Exercise aim – The string "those" appears in some lines of the entries that follow; copy each such line.

Material provided –

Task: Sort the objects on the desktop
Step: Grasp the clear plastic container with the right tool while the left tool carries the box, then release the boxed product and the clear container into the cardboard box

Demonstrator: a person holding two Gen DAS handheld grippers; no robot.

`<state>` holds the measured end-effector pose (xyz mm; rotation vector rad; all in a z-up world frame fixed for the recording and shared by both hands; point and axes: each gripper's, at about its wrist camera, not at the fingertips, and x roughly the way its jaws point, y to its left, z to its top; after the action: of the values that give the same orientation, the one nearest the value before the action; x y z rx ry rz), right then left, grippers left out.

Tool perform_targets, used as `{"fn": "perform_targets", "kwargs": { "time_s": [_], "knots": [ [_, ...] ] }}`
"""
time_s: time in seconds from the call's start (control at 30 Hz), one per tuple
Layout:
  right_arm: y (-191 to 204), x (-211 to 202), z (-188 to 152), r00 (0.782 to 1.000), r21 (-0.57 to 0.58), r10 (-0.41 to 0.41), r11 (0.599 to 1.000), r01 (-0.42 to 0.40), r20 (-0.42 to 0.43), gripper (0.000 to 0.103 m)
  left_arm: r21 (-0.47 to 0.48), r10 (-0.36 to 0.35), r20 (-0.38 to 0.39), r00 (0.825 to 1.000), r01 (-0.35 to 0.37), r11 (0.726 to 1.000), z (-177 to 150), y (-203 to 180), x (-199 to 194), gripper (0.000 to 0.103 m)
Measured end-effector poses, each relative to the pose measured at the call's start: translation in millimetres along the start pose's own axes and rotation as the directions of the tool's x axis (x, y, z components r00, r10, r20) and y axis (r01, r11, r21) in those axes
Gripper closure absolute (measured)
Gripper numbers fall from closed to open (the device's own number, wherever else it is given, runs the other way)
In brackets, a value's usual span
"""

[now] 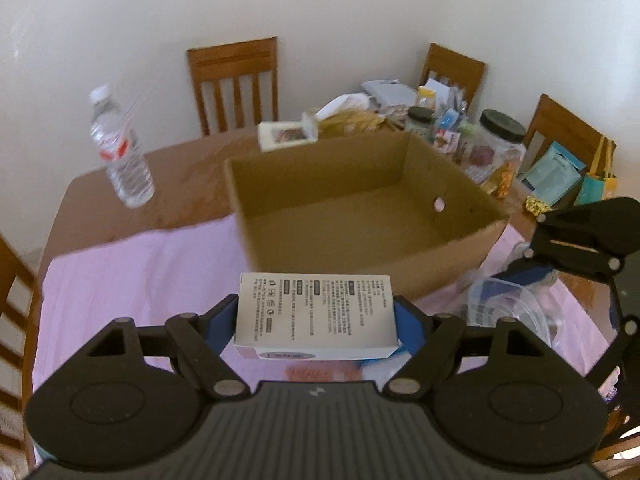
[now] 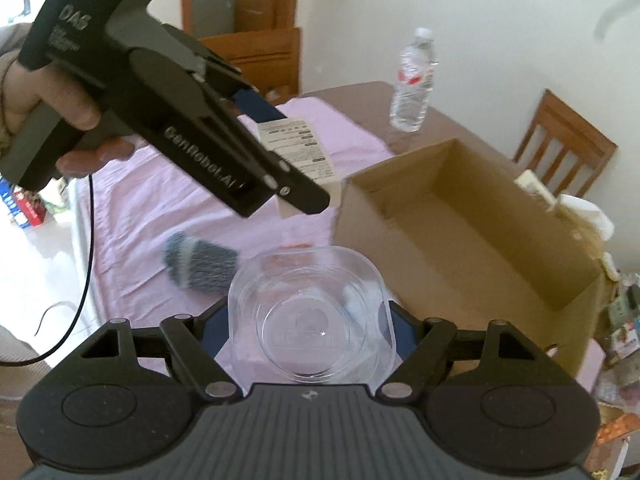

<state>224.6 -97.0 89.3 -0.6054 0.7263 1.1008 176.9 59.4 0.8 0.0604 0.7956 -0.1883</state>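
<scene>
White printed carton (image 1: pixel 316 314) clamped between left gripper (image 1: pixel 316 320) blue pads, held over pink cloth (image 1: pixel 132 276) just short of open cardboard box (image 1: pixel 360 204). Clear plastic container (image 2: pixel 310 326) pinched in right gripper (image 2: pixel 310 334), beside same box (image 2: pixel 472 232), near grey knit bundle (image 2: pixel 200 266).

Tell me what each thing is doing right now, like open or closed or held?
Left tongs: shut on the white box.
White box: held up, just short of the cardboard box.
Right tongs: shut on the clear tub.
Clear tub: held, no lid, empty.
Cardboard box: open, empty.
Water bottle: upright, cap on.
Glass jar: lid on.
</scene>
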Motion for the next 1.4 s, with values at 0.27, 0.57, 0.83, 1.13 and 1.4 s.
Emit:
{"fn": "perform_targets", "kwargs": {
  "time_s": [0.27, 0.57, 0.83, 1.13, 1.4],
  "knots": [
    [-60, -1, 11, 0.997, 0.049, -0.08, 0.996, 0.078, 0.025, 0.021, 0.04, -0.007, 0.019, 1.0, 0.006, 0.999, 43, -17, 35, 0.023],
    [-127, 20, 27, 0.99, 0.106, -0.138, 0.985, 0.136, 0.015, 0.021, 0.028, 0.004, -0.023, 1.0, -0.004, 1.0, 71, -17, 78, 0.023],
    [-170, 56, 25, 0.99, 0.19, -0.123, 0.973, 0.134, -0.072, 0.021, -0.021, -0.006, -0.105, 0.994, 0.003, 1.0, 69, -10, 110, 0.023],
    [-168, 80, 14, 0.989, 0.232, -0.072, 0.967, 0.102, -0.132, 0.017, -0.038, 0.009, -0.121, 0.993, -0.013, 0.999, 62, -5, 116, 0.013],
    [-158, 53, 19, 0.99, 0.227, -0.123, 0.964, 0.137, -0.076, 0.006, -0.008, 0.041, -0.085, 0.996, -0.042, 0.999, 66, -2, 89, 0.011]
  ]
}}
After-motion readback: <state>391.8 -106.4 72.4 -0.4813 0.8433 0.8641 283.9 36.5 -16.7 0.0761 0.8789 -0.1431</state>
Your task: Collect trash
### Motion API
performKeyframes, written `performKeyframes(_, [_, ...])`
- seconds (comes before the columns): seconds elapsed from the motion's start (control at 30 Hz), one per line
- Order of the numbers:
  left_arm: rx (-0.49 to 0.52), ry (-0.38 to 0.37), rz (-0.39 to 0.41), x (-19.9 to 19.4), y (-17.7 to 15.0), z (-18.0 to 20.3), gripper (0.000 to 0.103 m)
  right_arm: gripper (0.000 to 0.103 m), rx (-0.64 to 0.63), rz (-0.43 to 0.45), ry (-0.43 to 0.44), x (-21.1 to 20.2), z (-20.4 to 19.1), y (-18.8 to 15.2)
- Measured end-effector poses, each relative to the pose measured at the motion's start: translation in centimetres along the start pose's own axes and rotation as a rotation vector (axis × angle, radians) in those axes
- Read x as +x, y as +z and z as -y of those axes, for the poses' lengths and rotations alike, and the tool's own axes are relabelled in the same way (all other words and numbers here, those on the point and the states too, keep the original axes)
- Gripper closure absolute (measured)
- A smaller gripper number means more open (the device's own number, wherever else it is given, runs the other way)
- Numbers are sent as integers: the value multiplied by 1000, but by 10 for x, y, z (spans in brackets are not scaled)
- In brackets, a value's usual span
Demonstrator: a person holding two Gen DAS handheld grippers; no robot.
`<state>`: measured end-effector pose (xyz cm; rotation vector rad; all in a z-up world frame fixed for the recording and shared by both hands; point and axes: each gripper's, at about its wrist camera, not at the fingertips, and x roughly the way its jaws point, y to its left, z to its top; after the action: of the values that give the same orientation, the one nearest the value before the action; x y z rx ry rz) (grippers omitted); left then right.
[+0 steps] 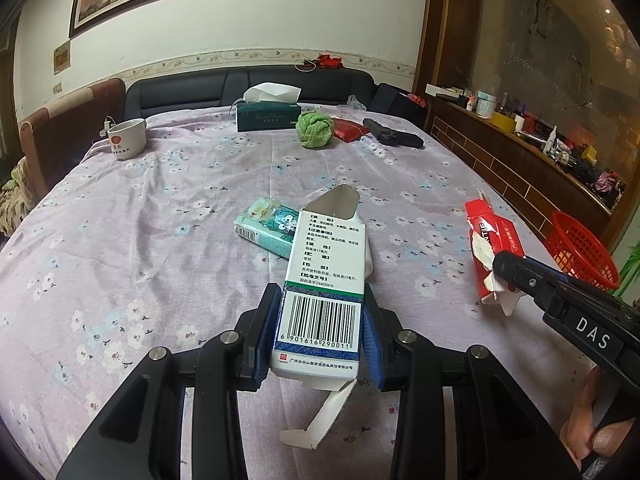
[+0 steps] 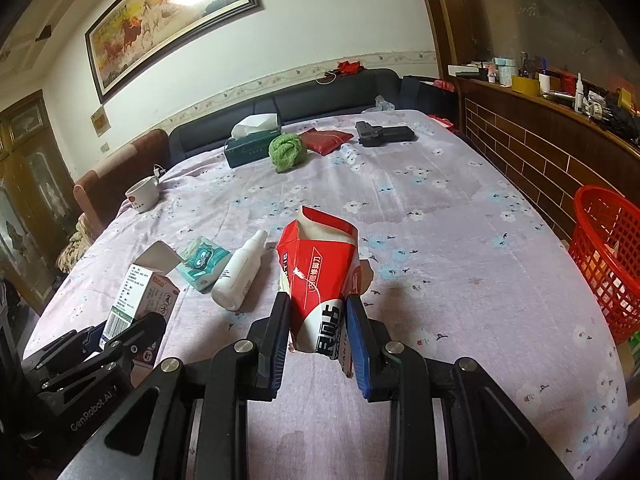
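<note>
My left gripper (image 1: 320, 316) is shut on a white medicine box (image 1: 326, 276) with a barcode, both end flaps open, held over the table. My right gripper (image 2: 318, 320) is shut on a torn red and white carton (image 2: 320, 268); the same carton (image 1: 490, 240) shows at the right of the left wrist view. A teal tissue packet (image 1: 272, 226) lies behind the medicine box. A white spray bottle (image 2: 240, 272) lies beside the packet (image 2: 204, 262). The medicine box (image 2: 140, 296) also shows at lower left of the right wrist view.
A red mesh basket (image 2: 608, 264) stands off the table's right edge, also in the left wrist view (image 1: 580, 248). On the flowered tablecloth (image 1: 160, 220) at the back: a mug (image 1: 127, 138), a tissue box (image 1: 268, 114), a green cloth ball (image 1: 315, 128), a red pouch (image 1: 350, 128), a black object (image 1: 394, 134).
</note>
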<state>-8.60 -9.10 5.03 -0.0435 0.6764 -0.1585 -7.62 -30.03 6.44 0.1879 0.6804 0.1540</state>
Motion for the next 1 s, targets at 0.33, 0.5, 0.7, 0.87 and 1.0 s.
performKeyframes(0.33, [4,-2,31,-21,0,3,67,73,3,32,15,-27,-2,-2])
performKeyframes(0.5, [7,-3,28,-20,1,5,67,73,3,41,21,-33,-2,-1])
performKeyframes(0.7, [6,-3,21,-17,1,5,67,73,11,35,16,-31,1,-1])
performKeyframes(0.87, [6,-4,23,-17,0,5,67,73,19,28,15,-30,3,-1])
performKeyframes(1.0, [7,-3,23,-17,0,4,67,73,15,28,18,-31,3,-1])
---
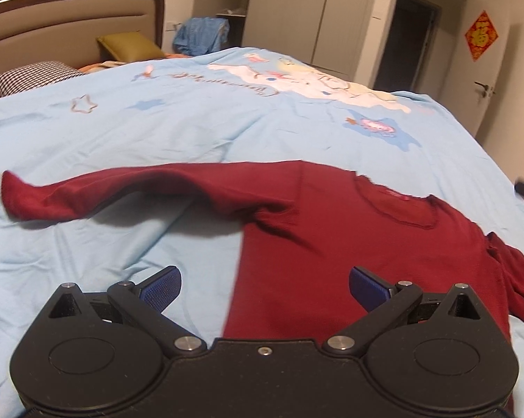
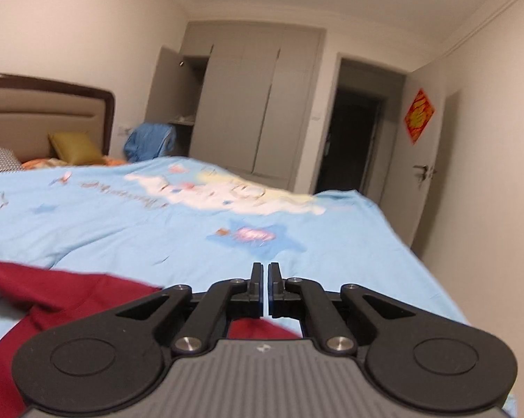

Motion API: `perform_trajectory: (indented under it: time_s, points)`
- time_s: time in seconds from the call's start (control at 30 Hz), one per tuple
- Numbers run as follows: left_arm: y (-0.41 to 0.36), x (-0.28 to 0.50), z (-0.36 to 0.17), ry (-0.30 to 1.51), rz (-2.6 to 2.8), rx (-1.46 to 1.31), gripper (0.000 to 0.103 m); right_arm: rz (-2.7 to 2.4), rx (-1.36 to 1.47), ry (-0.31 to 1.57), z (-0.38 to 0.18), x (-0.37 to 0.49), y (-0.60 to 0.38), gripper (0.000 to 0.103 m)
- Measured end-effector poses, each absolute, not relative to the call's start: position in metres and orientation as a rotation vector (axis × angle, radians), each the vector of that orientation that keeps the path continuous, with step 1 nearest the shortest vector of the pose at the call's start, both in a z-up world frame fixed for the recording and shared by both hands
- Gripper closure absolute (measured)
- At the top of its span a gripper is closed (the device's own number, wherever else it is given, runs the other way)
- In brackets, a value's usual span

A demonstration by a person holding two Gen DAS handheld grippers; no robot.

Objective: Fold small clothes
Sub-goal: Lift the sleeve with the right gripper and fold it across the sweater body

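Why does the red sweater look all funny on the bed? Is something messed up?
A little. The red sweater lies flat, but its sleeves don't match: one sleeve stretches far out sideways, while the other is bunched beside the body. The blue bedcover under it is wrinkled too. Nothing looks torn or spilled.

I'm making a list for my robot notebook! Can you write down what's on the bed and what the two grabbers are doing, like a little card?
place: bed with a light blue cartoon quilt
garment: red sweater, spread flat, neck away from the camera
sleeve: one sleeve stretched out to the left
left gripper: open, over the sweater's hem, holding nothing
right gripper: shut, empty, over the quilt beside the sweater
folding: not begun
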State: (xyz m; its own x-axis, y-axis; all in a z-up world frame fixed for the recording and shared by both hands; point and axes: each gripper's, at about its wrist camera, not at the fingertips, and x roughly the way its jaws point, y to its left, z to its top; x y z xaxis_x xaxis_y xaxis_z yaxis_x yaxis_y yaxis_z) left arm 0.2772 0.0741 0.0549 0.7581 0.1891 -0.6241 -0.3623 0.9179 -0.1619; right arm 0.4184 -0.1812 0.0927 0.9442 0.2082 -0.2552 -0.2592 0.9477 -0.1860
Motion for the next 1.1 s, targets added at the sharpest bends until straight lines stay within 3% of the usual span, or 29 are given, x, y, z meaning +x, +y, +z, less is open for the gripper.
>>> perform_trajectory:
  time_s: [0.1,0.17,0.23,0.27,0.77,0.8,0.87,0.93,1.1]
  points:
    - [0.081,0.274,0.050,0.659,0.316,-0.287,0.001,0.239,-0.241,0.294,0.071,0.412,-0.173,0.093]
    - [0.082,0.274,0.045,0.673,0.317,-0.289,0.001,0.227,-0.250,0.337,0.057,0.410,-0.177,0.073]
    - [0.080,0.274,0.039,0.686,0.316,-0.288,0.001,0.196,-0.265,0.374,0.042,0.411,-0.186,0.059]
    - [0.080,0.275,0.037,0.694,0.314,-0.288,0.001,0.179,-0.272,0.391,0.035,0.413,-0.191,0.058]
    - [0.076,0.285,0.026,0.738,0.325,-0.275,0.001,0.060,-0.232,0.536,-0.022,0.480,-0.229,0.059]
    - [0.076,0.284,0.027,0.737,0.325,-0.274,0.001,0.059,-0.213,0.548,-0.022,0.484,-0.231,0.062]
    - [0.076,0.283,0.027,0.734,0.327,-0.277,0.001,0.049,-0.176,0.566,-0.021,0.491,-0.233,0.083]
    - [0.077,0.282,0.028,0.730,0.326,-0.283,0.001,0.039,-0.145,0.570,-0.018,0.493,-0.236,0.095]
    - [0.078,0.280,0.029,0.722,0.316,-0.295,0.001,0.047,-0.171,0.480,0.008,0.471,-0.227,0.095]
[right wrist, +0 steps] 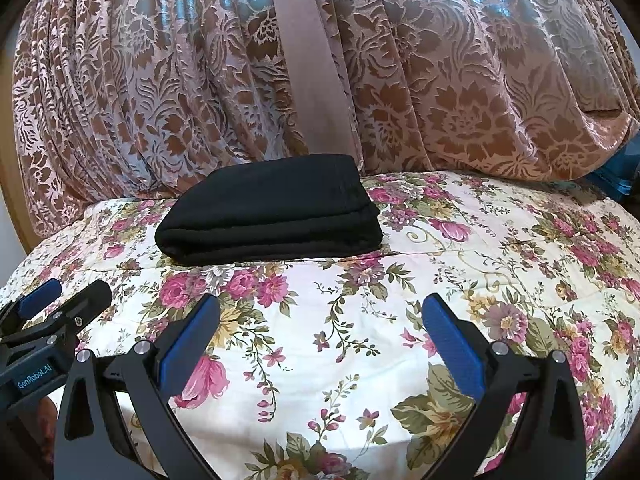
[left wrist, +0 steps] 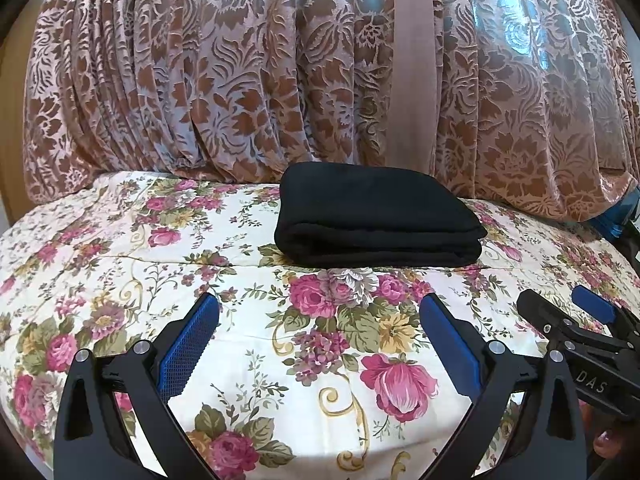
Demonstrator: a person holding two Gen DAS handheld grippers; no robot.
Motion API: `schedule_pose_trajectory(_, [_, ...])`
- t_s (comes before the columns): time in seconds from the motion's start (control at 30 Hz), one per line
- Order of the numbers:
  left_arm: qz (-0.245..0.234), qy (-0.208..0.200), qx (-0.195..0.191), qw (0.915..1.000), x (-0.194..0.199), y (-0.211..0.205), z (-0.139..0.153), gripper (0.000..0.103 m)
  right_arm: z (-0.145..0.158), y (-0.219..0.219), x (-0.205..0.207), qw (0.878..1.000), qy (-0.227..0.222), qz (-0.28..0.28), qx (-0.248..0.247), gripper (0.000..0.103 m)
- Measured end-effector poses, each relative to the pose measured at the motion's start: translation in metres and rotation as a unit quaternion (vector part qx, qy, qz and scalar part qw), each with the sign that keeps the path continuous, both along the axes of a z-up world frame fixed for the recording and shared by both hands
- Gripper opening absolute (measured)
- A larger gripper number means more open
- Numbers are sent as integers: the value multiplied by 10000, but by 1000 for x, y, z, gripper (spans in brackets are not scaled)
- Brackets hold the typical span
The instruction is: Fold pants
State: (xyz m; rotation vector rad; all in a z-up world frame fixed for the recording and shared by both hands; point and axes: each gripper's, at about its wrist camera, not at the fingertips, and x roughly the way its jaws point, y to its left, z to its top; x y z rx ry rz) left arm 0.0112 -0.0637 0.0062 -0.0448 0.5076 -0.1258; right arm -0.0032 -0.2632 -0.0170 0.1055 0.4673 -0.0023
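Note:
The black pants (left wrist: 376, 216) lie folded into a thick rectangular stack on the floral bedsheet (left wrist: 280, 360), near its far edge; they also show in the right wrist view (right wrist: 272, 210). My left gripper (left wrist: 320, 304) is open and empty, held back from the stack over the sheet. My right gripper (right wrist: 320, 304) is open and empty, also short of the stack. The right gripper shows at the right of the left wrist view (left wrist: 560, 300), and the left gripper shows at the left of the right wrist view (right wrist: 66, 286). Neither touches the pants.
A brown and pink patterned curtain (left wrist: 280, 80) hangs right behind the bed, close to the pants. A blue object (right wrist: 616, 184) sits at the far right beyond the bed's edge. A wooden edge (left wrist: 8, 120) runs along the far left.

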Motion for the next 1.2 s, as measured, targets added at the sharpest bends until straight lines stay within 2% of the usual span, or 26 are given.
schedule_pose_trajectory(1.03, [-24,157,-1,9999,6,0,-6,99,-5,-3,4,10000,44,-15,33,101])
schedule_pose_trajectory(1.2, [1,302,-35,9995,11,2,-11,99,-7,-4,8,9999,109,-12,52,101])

Solution –
Measured end-effector poses, each relative to the pose measured at the call's start: translation in millimetres along the start pose's own axes and rotation as the directions of the tool's x axis (x, y, z components r00, r10, r20) and y axis (r01, r11, r21) in those axes
- Measured end-effector poses, each relative to the pose measured at the motion's start: translation in centimetres along the start pose's own axes and rotation as a rotation vector (axis × angle, radians) in those axes
- Read x as +x, y as +z and z as -y of those axes, for the poses' lengths and rotations alike, and the tool's own axes are relabelled in the same way (all other words and numbers here, those on the point and the states too, keep the original axes)

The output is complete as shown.